*Information shown*

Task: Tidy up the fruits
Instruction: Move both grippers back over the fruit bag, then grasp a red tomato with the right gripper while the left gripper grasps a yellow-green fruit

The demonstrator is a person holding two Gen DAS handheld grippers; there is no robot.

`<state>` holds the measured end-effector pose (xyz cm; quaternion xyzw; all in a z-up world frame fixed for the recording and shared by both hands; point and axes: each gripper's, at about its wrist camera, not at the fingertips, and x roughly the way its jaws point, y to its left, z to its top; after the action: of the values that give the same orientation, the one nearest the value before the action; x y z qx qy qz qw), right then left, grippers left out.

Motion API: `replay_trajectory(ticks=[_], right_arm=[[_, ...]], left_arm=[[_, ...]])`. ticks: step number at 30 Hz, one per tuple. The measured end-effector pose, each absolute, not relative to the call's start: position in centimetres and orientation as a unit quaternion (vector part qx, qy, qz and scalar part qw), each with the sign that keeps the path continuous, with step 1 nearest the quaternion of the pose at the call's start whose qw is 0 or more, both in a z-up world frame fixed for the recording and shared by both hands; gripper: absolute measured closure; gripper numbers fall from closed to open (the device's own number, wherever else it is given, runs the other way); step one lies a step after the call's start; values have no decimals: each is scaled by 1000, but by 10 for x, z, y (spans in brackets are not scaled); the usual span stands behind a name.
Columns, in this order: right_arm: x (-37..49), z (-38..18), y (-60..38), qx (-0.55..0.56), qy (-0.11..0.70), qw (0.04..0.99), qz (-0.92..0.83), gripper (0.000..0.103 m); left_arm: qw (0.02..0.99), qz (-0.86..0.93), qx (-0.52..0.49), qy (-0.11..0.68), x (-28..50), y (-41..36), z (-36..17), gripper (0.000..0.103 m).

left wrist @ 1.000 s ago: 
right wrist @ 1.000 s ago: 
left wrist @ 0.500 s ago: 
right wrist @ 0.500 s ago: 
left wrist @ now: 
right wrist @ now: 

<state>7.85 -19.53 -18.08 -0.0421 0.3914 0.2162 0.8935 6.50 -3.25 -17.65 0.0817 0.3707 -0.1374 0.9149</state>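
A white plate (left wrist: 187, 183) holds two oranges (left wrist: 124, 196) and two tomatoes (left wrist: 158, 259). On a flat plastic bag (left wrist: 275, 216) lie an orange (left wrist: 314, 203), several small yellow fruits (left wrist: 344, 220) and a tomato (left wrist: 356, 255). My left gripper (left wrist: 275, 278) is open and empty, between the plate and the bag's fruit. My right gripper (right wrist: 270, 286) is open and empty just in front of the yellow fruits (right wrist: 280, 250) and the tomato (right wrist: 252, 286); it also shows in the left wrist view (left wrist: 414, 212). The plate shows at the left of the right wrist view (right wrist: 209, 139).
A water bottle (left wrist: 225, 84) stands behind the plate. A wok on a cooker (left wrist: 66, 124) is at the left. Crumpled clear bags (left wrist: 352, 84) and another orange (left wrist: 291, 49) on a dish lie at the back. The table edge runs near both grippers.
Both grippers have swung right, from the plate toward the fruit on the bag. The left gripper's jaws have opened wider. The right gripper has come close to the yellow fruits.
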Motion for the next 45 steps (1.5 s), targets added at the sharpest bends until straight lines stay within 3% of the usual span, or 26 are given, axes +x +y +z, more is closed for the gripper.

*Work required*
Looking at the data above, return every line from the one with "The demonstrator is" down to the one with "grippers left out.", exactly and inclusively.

*Response below*
The demonstrator is a person holding two Gen DAS handheld grippers; there is no robot.

`<state>` holds the measured end-effector pose (xyz cm; quaternion xyzw; all in a z-up world frame fixed for the recording and shared by both hands; point and axes: each gripper's, at about its wrist camera, not at the fingertips, and x roughly the way its jaws point, y to its left, z to its top; after the action: of the values that give the same orientation, the one nearest the value before the action; x y z qx qy qz qw), right then left, grippers left out.

That's the answer, with nothing more to add.